Each line of the data below from the one holding "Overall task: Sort" to the one holding "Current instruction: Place", inclusive, is to be reproduced exactly; no other line belongs in the answer.

(Extracted material):
^^^^^^^^^^^^^^^^

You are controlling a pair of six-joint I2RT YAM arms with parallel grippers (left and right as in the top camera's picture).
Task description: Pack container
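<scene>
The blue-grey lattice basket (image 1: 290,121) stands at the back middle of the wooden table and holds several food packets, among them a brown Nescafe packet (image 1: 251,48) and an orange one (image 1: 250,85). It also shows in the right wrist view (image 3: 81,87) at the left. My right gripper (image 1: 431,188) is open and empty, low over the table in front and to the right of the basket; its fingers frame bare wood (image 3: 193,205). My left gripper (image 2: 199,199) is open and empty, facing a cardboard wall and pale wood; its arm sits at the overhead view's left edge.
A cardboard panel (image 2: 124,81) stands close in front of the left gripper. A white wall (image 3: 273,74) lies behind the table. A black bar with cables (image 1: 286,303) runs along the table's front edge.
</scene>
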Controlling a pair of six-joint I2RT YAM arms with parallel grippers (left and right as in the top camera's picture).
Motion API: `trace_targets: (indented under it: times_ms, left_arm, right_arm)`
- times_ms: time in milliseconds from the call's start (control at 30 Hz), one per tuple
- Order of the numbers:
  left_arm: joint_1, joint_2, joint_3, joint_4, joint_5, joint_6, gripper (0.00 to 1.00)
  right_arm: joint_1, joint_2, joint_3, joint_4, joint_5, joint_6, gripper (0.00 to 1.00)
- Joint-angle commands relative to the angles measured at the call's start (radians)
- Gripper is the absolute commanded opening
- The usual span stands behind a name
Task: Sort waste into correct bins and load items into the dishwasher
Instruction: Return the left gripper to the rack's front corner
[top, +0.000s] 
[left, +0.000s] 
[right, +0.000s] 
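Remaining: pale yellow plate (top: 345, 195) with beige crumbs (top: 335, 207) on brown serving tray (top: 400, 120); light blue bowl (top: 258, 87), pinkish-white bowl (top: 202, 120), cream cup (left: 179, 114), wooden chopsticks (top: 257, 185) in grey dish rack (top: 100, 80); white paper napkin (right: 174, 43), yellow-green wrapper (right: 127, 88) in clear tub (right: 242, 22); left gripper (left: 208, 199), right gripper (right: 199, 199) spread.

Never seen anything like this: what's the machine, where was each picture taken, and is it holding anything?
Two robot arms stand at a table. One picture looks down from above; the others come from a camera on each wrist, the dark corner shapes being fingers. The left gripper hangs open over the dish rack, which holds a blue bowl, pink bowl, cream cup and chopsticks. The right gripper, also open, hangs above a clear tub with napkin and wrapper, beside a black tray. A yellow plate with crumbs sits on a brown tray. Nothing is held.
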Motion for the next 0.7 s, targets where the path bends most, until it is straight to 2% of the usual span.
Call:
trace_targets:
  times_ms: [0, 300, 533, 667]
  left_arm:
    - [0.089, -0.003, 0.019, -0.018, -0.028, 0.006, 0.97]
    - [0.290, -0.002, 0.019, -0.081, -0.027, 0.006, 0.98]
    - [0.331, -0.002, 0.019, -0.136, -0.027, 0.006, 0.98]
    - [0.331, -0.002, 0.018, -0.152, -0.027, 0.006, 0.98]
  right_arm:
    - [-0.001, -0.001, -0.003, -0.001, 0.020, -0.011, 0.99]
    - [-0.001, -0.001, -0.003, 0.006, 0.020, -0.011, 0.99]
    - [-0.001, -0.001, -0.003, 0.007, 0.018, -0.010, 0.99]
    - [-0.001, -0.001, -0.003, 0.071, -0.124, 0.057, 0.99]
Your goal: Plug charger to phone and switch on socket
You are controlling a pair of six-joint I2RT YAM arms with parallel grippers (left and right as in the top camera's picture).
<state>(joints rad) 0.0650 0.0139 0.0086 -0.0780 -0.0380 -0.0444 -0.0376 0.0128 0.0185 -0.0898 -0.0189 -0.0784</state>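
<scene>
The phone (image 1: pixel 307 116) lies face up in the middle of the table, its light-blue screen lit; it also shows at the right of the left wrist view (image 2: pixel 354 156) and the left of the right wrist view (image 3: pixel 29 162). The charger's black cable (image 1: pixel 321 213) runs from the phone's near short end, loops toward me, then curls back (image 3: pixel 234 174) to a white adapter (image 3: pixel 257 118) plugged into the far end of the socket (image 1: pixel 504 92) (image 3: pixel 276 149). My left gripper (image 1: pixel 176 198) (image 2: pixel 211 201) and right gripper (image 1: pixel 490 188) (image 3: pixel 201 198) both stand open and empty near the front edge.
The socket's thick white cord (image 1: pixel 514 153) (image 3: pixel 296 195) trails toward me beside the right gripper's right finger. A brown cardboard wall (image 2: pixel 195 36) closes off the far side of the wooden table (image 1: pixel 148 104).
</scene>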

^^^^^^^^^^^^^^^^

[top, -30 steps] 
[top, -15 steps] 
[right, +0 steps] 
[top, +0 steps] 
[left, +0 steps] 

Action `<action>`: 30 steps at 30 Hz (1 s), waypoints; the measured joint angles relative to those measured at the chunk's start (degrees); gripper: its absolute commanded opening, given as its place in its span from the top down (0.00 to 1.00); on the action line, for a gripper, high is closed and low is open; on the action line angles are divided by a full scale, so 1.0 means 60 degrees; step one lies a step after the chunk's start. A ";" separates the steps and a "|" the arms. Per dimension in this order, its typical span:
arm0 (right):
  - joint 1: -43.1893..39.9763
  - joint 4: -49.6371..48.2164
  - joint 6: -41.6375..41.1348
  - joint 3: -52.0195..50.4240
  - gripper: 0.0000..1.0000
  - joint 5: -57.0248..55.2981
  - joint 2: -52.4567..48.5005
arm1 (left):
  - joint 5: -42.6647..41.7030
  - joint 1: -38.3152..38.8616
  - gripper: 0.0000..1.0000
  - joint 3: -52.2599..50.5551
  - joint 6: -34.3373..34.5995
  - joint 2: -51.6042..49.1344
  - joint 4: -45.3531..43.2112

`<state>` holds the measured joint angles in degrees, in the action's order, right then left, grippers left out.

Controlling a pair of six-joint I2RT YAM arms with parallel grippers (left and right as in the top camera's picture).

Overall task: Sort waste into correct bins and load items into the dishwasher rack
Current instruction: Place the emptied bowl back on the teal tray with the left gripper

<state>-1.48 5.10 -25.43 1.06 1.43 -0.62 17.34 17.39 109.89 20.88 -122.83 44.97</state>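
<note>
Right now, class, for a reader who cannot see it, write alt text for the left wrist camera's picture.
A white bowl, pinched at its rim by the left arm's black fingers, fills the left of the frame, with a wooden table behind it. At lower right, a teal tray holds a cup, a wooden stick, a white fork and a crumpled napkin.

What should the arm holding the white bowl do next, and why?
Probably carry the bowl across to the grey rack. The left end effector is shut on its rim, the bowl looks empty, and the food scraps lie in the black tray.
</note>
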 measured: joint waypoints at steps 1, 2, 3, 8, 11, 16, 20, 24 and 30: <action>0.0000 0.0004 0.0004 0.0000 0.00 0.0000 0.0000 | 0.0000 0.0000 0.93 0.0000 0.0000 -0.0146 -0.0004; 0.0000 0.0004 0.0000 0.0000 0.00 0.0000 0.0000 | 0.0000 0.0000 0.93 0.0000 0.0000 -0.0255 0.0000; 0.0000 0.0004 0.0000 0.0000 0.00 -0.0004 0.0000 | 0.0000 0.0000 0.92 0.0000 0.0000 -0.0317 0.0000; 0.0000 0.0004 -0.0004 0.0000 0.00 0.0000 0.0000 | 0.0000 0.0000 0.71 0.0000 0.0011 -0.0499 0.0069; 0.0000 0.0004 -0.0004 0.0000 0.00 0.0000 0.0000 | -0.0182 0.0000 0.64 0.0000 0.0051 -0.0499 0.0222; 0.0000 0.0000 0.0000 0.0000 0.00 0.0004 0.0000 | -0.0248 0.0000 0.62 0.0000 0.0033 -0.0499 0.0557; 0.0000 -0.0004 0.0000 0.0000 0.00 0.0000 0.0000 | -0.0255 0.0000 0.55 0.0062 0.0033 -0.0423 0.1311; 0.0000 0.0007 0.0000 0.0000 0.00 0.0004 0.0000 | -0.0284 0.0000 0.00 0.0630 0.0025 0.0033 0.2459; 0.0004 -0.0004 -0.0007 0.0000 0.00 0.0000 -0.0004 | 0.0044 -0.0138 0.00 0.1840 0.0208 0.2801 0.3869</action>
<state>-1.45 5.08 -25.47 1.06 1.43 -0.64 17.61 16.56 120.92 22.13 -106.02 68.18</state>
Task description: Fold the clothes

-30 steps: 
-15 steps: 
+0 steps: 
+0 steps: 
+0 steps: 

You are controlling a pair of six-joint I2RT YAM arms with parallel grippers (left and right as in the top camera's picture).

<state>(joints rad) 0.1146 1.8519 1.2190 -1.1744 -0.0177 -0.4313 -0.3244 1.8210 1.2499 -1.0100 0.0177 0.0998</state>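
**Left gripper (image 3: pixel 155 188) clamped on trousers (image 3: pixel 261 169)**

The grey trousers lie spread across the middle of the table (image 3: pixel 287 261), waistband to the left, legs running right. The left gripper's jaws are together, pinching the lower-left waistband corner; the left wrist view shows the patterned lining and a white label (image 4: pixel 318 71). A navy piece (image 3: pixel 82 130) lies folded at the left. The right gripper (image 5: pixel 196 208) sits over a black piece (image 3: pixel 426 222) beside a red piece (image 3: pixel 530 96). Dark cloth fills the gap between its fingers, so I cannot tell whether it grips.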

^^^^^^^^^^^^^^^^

(Task solution):
Overall task: Sort waste into correct bins and load items into the dishwasher rack
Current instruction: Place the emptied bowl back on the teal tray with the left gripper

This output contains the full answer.